My transformation function looks:

__global__
void setPixelToGrayscale(unsigned char *image)
{
    int i = threadIdx.x*4;
    float gray;
    float r, g, b;
    r = image[i + 0];
    g = image[i + 1];
    b = image[i + 2];
    gray = .299f*r + .587f*g + .114f*b;
    image[i + 0] = gray;
    image[i + 1] = gray;
    image[i + 2] = gray;
    image[i + 3] = 255;
}


void transformToGrayCuda(rgb_image *img)
{

    unsigned char* image = img->image;
    unsigned char* image_d;
    unsigned width = img->width;
    unsigned height = img->height;
    int N = (int)width * (int)height; 
    size_t size = N * sizeof(unsigned char);
    cudaMalloc((void **) image_d, size);
    cudaMemcpy(image_d, image,  size, cudaMemcpyHostToDevice);
    setPixelToGrayscale<<<1, N>>>(image_d);
    cudaMemcpy(image, image_d, size, cudaMemcpyDeviceToHost);
    cudaFree(image_d);

/* this works fine if cuda code is commented
int j=0;
for(j=0; j<N; j++)
{
    int i = j*4;
    float gray;
    float r, g, b;
    r = image[i + 0];
    g = image[i + 1];
    b = image[i + 2];
    gray = .299f*r + .587f*g + .114f*b;
    image[i + 0] = gray;
    image[i + 1] = gray;
    image[i + 2] = gray;
    image[i + 3] = 255;
}
*/

}

I've done something wrong in cuda version because, when cuda code is commented and ill run in loop c code everything works fine. Why my cuda code doesn't work properly?

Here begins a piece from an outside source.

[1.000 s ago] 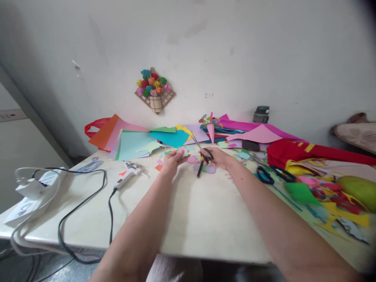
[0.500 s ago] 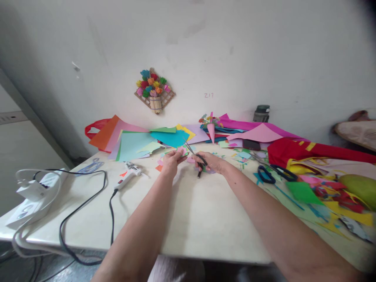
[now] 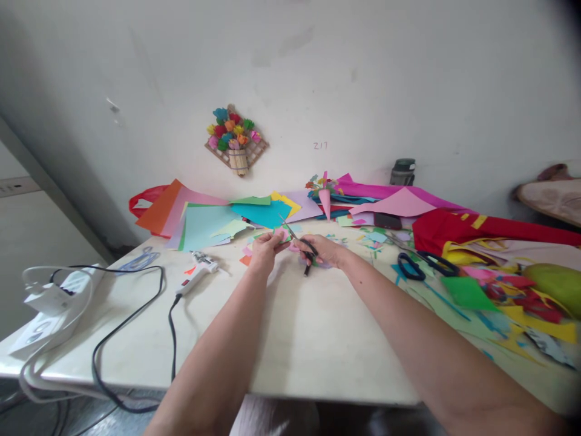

EDIT: it's my test image: https://i.stack.imgur.com/B3yJu.png

it's my result with cuda: https://i.stack.imgur.com/bzmWJ.png

it's my result with only c code: http:// [no space here, i have no rep] i.imgur.com/lU4vIiK.png

that's what i meant when i wrote that my cuda code does not work properly.

user3565261
  • 344
  • 1
  • 6
  • 19
  • Impossible to say without a complete example someone else could run. – talonmies May 03 '14 at 17:44
  • http://sh.st/wFY2T here's link to my code – user3565261 May 03 '14 at 17:58
  • 1
    Lol, I have no intention of watching a video ad just to see your source code. Why not edit it into the question? (or at least use pastebin.com or similar) Anyway, post a complete code *in your question*. Also, put [proper cuda error checking](http://stackoverflow.com/questions/14038589/what-is-the-canonical-way-to-check-for-errors-using-the-cuda-runtime-api) into your code. And run your code with `cuda-memcheck`. – Robert Crovella May 03 '14 at 18:32

2 Answers2

2

The problem in your code is:

cudaMalloc((void **) image_d, size);

You should give a pointer to the pointer, not cast the variable it to. The right code is:

cudaMalloc(&image_d, size);
KugBuBu
  • 630
  • 5
  • 21
  • doesn't change anything – user3565261 May 03 '14 at 17:42
  • 2
    Weighted average is correct. The numbers OP used are the NTSC weights. In sRGB, the weights are Y = 0.2126 * R + 0.7152 * G + 0.0722 * B. Both sets of weights account for the human eye being more sensitive to green and less sensitive to blue. – Glenn Randers-Pehrson May 04 '14 at 00:25
  • @GlennRanders-Pehrson In the first revision he said the image wasn't looking proper. Another WTF is: I got a downvote being the right answer. (The user wrote the answer in the other answer's comments and chose the other post to be the right answer) – KugBuBu May 04 '14 at 12:14
  • I downvoted because of the suggestion to use unweighted average of colors. See http://www.poynton.com/notes/colour_and_gamma/ColorFAQ.html#RTFToC9 which explains why the values should be weighted. – Glenn Randers-Pehrson May 04 '14 at 13:49
  • Incorrect statement about weighting has been removed from the answer, so +1. – Glenn Randers-Pehrson May 04 '14 at 14:08
  • @GlennRanders-Pehrson Monitor shouldn't weight the colors itself to our eyes' color like that camera captures frames that looks like how we see the world too? Thanks btw. – KugBuBu May 04 '14 at 14:10
2

What is the size of N?. You are running all N threads in a single block. There is a limit of 512 or 1024 threads per block depending upon the GPU. Please change the number of blocks if N > 512. With nummber of blocks = 1 + N/ 512 and threads per block = 512. Here, you need to check in kernel if threadid < N to avoid accessing out-of-bounds memory.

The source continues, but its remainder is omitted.